Thursday, July 24, 2008

Curtains On does P4K Music Festival 2008, Day 3 - Sun Jul 20, 2008

Visiter

Day 2 was fun, but it was Sunday the day that had me excited the most every time I looked at the list of bands that were going to perform. With a good live show I decide whether a band deserves my time and money or some kind of ignorance, and yesterday, for at least three of them, I became a new full fan.

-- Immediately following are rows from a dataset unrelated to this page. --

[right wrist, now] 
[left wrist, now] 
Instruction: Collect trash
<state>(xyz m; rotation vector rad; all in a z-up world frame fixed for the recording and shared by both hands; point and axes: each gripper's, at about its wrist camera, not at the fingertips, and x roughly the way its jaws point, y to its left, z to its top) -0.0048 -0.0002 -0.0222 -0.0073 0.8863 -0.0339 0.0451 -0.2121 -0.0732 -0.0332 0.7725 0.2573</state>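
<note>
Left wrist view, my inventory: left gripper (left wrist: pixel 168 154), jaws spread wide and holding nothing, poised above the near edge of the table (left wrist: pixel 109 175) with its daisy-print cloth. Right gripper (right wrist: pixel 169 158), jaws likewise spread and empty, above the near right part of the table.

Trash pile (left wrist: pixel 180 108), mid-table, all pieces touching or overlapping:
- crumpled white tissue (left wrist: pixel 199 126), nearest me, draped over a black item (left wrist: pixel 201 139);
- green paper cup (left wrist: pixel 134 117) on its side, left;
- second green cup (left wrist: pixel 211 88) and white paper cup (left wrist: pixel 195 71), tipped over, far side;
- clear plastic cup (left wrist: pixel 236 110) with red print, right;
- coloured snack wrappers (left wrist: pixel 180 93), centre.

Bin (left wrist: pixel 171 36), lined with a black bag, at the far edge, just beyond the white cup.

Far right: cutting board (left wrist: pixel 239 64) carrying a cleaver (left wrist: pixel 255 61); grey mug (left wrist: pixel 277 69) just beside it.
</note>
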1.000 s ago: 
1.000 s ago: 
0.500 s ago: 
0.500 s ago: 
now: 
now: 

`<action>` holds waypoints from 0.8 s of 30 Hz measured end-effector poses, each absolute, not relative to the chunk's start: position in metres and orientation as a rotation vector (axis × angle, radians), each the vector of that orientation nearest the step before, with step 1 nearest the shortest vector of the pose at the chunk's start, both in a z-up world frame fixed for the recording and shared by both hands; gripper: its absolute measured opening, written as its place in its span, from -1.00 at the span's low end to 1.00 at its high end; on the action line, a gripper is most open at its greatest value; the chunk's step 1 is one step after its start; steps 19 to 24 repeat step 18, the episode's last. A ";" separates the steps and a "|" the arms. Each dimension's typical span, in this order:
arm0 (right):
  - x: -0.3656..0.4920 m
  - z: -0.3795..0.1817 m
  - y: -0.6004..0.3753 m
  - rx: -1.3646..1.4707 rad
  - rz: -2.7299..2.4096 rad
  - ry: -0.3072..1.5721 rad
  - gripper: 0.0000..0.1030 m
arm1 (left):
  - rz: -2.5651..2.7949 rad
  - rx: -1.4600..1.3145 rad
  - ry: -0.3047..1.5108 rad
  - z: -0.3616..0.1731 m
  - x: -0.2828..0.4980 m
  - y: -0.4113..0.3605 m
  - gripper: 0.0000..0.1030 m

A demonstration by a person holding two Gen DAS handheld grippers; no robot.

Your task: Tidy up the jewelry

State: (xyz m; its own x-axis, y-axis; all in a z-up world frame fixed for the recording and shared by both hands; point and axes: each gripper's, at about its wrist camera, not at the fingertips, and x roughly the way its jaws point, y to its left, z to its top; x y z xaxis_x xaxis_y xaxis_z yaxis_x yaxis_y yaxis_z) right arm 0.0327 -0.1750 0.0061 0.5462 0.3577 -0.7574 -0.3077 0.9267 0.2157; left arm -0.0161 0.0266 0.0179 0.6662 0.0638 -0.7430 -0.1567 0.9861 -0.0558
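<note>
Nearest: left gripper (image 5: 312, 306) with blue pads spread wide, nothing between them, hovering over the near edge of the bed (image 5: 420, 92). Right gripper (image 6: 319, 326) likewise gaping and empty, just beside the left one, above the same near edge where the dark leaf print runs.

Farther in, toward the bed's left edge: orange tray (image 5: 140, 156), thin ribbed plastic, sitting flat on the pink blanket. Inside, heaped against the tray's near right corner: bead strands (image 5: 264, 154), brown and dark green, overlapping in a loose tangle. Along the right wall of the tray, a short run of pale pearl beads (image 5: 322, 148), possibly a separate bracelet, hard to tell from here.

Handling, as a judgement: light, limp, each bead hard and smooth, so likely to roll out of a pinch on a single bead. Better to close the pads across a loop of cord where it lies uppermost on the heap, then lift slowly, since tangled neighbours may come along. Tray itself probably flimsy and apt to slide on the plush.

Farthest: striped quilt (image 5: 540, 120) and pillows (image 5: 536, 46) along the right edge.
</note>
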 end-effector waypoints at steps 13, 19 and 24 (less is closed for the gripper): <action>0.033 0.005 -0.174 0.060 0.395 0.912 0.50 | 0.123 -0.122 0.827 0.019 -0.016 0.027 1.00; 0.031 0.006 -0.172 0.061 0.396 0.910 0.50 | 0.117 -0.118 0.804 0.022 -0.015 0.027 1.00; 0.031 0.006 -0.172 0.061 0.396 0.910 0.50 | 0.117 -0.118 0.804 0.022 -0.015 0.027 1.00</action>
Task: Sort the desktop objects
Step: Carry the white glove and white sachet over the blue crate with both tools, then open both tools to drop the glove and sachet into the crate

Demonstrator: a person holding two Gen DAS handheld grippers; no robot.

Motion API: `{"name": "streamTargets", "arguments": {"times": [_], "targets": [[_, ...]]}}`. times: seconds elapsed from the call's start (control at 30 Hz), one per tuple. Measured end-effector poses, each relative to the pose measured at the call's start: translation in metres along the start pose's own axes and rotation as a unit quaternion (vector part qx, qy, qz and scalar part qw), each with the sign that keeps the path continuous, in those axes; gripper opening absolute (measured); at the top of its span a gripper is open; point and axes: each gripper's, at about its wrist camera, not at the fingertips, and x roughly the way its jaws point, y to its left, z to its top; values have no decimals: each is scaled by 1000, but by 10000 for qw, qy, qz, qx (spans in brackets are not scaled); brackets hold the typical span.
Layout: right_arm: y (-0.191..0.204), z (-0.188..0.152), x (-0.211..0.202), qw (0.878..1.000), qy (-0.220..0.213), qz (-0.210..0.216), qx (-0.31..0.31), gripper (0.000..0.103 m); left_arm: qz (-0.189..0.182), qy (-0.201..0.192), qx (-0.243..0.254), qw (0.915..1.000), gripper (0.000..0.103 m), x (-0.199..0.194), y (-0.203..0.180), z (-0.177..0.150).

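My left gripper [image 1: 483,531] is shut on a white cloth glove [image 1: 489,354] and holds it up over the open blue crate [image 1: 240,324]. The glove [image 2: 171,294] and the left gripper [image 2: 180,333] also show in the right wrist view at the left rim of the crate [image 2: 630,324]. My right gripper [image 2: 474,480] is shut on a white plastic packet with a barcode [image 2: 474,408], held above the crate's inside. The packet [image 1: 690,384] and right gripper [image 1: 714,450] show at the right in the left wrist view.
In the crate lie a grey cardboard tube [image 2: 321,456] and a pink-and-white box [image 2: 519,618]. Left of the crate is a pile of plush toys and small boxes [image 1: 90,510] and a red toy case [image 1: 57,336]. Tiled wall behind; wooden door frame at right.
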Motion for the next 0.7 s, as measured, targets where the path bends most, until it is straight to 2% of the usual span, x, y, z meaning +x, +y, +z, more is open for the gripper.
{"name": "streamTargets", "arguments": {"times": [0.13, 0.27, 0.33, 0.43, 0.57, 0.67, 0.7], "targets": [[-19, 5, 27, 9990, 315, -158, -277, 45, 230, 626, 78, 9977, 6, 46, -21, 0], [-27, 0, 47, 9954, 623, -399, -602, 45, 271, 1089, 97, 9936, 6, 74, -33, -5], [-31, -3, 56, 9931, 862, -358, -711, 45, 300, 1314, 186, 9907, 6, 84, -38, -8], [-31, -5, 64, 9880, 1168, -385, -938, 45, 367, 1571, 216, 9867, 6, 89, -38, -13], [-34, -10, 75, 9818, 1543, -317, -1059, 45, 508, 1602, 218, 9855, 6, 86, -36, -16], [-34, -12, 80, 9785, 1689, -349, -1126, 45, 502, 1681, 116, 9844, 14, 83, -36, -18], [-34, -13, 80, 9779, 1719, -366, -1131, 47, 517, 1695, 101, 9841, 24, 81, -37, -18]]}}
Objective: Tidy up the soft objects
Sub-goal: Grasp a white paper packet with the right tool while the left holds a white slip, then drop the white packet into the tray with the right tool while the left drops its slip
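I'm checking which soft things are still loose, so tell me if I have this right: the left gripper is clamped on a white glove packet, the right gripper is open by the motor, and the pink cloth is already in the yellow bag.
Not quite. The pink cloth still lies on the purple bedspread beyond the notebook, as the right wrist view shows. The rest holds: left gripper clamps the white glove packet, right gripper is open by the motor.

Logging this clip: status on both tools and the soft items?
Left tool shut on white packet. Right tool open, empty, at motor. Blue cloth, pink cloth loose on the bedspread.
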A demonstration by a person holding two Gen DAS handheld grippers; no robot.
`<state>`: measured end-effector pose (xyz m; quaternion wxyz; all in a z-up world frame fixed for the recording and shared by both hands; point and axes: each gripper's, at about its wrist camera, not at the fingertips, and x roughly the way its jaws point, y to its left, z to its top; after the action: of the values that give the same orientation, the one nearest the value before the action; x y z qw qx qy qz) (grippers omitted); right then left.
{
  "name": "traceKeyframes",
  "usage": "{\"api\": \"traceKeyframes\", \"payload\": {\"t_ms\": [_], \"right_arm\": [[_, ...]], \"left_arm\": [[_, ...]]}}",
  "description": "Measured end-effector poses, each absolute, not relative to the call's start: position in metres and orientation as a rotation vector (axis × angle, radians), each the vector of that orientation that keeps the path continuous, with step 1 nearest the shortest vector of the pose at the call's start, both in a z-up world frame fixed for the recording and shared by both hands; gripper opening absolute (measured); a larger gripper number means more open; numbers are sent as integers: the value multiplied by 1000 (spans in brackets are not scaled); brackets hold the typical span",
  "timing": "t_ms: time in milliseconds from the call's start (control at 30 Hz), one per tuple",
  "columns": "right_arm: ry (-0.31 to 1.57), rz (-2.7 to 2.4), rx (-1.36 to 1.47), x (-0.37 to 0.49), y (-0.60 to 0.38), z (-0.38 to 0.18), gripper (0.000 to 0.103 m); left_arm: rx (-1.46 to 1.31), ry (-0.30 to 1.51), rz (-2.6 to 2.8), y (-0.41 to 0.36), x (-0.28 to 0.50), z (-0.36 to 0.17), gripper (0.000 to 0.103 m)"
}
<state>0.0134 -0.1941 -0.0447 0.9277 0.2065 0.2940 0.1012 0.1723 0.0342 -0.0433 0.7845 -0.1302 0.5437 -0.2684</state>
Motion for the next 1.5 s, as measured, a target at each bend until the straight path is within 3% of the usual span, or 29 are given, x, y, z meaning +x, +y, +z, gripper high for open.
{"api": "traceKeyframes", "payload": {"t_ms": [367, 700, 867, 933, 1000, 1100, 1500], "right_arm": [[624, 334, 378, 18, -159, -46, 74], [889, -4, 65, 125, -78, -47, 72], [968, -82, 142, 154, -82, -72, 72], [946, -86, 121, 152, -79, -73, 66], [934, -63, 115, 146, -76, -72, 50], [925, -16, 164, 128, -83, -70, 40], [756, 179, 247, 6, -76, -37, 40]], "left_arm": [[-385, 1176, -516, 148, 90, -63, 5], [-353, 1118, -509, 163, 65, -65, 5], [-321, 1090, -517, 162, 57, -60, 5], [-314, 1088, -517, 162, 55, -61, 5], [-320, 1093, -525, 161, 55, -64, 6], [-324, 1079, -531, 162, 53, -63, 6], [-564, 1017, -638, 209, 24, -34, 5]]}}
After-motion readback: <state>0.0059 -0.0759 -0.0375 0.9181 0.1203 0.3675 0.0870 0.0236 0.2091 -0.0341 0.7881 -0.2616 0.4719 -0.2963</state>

The day started with some guys I have been pretty reluctant to get into, Dirty Projectors:


I didn't plan on seeing them again, and precisely not this time that they were going to play at the same time as one my new finds this year, the bubbly High Places, but fortunately, by the time I got to Union Park, High Places was delayed at stage B, and the Projectors were sounding interesting enough one more time, so I listened to some four songs. Wicked guitars, two girls singing in a particular unique (high) way, and a really good new song post Rise Above set a decent start for the day. The first band I wanted to see the most was next, High Places:


Expectations are not always good. I had been rocking High Places's single compilation 03/07 - 09/07 so much home, and especially on my headphones, that it got my hopes way too high for a mind blowing live show. Fuck, they were just good. Why weren't you amazing? High Places sometimes were amazing, with old and new songs, but sometimes just alright. Something was missing. Boris was playing one of the main stages at the same time and their loud sound was not helping at all. Maybe was it just experience? I want to think that's what it is, so see you next time. I really want to have a better show from you... like the one I got from HEALTH:


The second band I wanted to check out their live show the most was HEALTH, and they did deliver. Their self-titled debut album is so energetic that it was easy to guess their live show was going to be one of the best ones of the day. HEALTH are four guys making a lot of noise in a very simple way: Two guys on guitars and distortion, one very shaky Asian guy on the microphone and several percussion instruments, and one drummer. That's all it took for the best show of the day by 4:00 pm.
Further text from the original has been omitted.